DORSET has a rare opportunity to rebrand itself as a home for ambitious and innovative business.

That is the view of the chair of the county’s Local Enterprise Partnership (LEP) after its first conference focused on driving up productivity.

Dorset LEP used its inaugural conference to launch a business forum, intended to strengthen the voice of business in the organisation.

LEPs bring together the public and private sectors to bid for government cash. The conference heard Dorset LEP had secured £234million for growth and regeneration, with £79.4m from the EU’s European Structural and Investment Fund, and had leveraged £254m in private investment.

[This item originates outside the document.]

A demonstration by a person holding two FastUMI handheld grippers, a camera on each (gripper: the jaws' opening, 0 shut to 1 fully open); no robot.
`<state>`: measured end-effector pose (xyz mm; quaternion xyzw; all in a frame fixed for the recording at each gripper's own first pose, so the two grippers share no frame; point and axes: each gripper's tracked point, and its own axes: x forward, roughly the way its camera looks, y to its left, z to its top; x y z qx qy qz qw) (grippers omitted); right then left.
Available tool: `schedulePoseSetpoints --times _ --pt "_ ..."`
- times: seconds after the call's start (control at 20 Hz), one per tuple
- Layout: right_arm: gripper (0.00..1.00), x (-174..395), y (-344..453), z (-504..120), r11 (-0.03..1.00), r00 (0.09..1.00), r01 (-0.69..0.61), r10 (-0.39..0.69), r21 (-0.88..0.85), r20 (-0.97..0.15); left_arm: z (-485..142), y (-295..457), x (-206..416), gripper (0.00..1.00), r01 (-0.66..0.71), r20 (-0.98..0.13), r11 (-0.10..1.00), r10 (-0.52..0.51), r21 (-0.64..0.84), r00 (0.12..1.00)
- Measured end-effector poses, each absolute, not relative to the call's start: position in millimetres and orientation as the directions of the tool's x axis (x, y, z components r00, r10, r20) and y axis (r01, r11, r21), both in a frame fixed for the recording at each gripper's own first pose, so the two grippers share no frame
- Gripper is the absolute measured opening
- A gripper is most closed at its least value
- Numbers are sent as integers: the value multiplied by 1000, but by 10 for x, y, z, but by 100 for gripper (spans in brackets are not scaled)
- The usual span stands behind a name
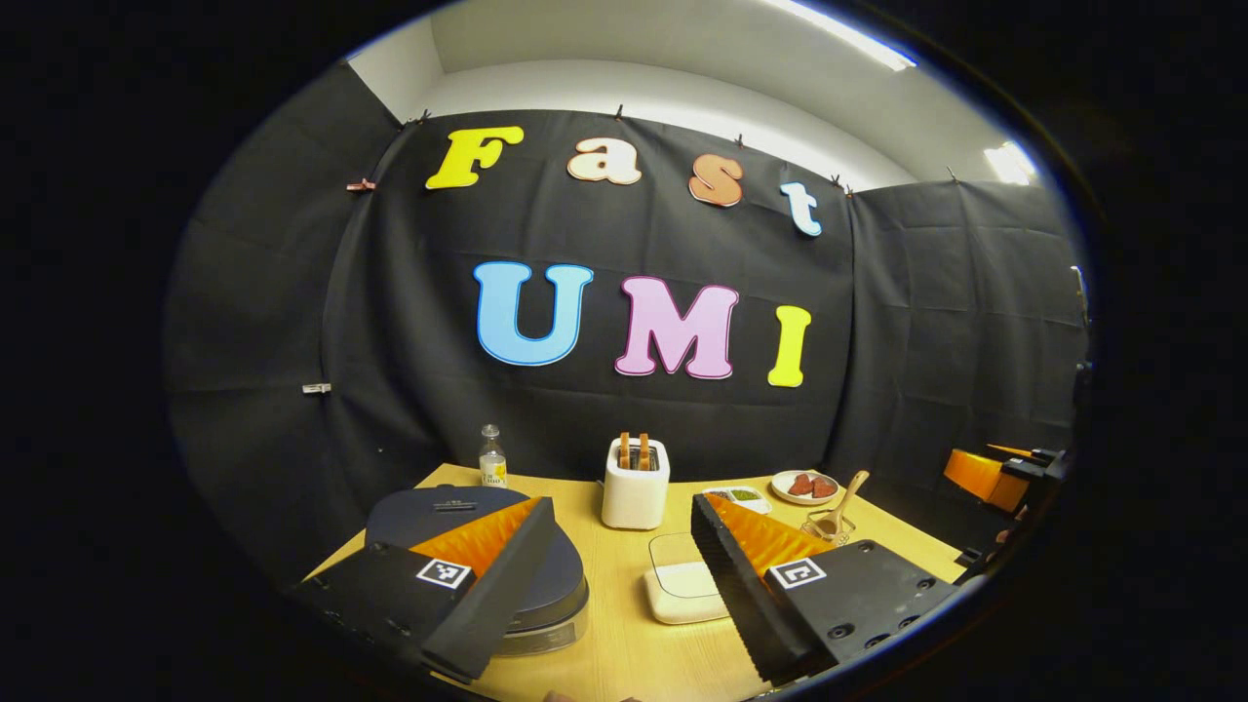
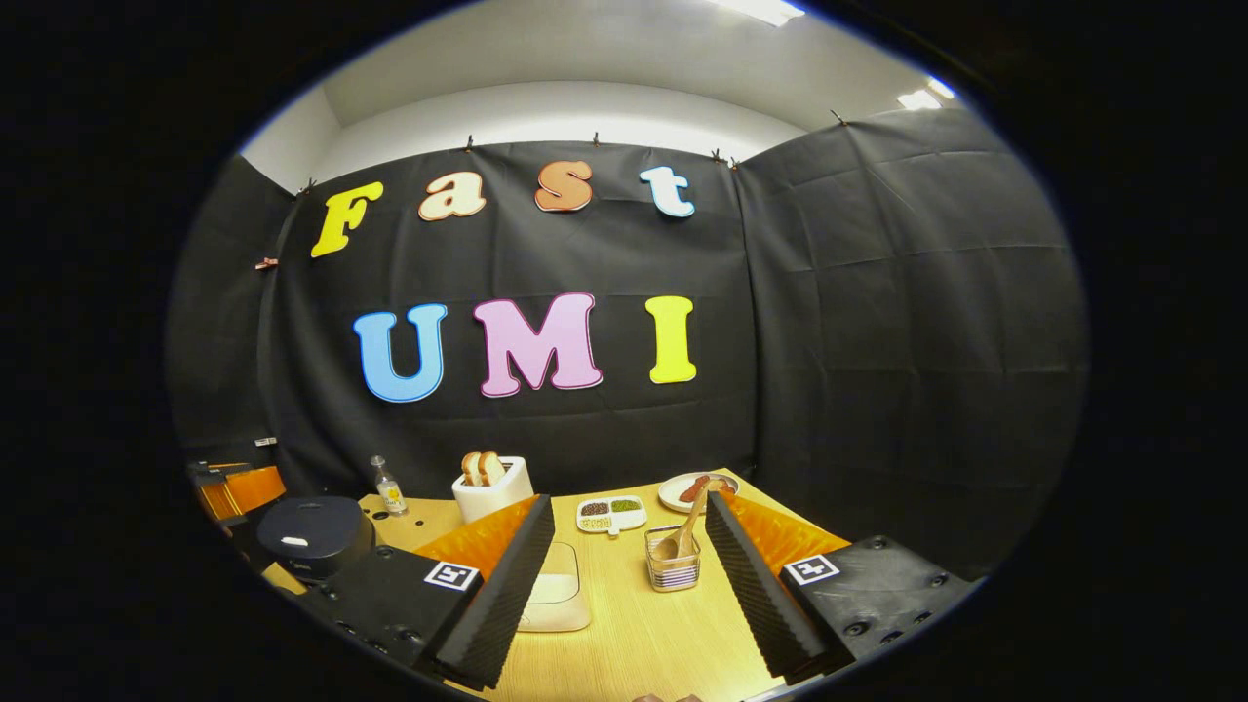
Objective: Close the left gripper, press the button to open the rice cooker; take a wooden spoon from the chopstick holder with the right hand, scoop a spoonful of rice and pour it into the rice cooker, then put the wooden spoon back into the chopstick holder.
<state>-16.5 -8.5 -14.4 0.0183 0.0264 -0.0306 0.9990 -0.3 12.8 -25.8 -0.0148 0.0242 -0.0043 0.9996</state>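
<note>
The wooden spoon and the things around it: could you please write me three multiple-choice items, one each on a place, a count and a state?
1. Where is the wooden spoon?
A. in the chopstick holder
B. inside the rice cooker
C. lying flat on the table

2. How many slices stand in the toaster?
A. none
B. two
C. four

3. How is the rice cooker lid?
A. lifted fully open
B. taken off and laid aside
C. closed

Answers:
1 A, the right gripper view shows the spoon propped bowl-down in the clear holder.
2 B, two brown slices stick out of its top.
3 C, the dark lid lies flat on the cooker in both views.
</note>
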Motion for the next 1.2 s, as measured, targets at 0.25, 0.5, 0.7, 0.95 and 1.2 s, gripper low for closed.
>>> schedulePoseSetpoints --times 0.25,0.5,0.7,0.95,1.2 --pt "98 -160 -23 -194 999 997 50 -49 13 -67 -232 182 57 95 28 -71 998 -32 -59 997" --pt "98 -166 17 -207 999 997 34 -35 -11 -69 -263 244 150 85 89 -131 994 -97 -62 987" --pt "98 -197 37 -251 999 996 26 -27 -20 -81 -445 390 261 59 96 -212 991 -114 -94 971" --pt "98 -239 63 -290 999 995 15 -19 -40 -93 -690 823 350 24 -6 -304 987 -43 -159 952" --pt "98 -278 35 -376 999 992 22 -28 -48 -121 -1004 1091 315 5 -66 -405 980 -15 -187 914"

Dorset LEP chair Jim Stewart, who is chief executive of Poole Harbour Commissioners, said the event followed the publication of the government’s industrial strategy last year.

“The government has asked us for Dorset to respond with an economic strategy for the county post-Brexit so the event was the start of that,” he said.

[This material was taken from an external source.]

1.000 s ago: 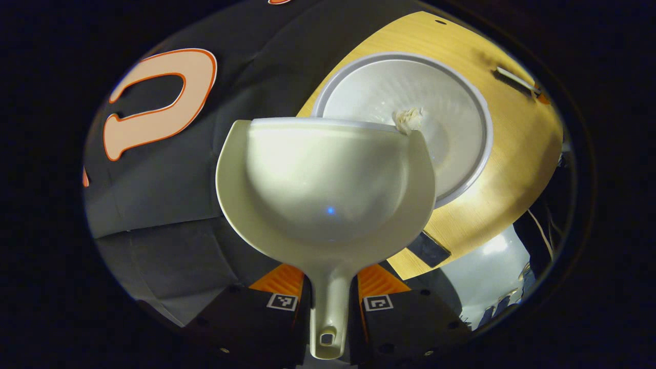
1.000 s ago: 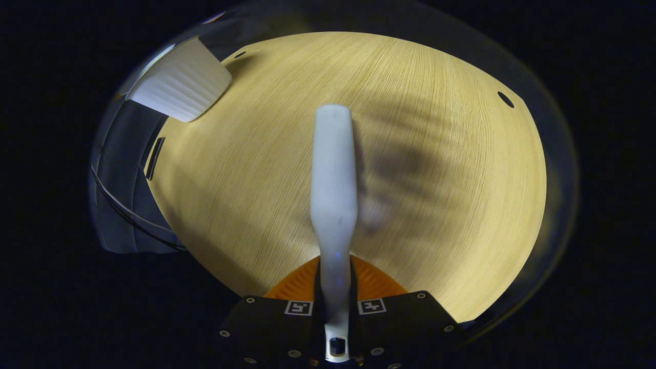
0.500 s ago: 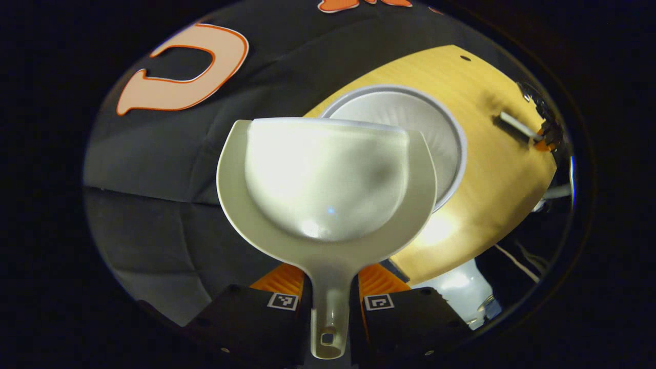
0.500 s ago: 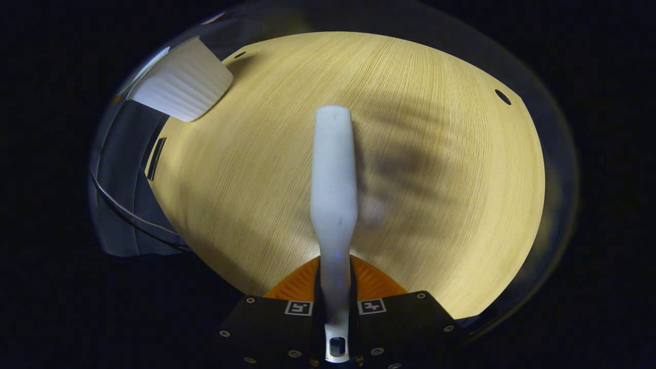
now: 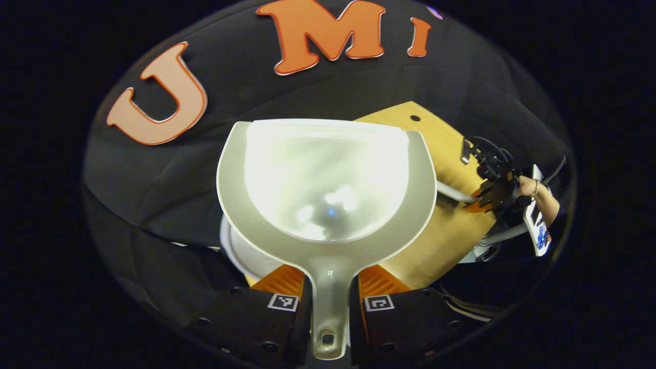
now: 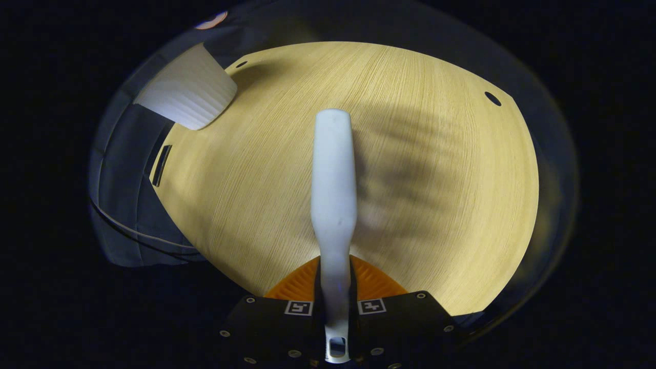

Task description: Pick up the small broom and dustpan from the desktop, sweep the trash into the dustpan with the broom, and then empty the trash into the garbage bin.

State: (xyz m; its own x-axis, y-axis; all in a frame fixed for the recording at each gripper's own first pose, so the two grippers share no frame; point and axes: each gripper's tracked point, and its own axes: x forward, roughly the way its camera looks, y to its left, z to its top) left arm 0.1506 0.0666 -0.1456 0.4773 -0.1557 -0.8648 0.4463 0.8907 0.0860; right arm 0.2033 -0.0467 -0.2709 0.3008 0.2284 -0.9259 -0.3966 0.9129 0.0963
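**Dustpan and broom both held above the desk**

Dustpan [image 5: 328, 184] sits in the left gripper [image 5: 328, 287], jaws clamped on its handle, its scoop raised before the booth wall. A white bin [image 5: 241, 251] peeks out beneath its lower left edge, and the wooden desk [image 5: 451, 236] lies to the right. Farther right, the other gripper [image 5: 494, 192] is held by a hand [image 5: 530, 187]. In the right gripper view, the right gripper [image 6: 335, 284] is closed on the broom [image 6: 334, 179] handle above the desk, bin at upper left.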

Nigel Jump, professor of regional economic development at Bournemouth University, told the conference that the county was contributing almost £17billion a year to the economy.

Mr Stewart said: “However, that puts us mid-table among all the other LEPs in England in terms of productivity. That leads to some very interesting questions: Is that where we’re comfortable being? Are we ambitious to improve our position and improve our productivity?”

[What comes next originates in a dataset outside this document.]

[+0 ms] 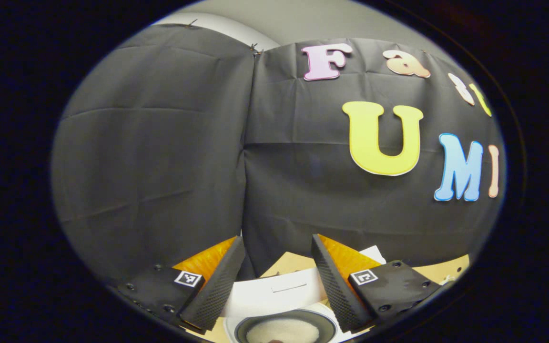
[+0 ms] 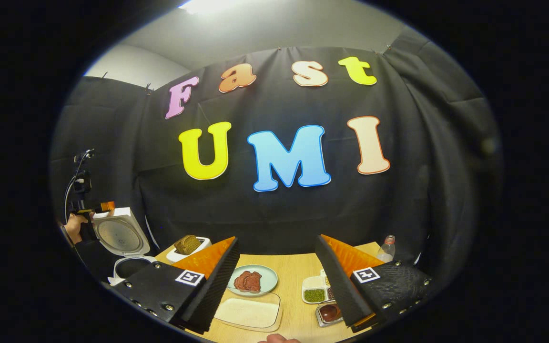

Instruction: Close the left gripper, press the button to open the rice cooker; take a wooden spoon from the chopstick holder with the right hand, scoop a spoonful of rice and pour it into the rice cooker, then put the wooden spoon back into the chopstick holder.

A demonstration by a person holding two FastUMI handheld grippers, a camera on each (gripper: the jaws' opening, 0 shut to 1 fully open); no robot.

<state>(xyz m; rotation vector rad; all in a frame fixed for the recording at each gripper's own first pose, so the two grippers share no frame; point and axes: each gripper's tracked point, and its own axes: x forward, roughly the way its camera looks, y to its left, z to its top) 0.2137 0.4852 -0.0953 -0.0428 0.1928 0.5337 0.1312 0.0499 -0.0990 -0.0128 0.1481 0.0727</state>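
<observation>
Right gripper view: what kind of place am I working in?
Probably a staged kitchen tabletop inside a demo booth: a light wooden table before a black cloth wall, bearing an open white rice cooker and a pale green plate of meat.

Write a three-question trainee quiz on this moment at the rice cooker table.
1. True or false: the rice cooker has its lid raised.
2. What lies on the round plate between the right gripper fingers? A) reddish meat B) a banana C) a sponge
3. Fill in: both fingers of the left gripper stand ____, with nothing between them.

Key:
1. True. In the right gripper view the lid stands up over the pot.
2. A. Reddish pieces sit on the plate, behind a clear tray of white grains.
3. Apart.
</observation>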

He said the county needed to demonstrate more ambition. “If we can do that, we’re going to get the sort of funding from government that other parts of the country have received, but the government need to see that and understand we are really interested in raising our game, improving productivity with in the county.”

He said the area was not benefitting from being part of a high-profile initiative such as the government’s Northern Powerhouse or Midlands Engine, but that plans to reorganise local government gave Dorset a chance to rebrand itself.

The rural part of Dorset could increasingly promote itself along with the wider south west, while the Bournemouth, Poole and Christchurch conurbation could link with the Solent area.

“The opportunity to brand a new city doesn’t come along very often. It’s going to have a combined population of over 400,000 and we need to get that out to people interested in moving their business in the UK and make them aware of Dorset as a fertile area to set up a business,” he said.

The conference, which also heard from Bournemouth West MP Conor Burns, included a voting session which revealed that roads, recruitment, housing and broadband access were seen as the key impediments to growth.

Mr Stewart said improving productivity would involve creating higher paid jobs in innovative sectors. “It doesn’t mean things like tourism and agriculture aren’t important. They certainly are, but there are opportunities for growth in areas like advanced manufacturing and financial services, innovation areas which are a growth industry,” he added.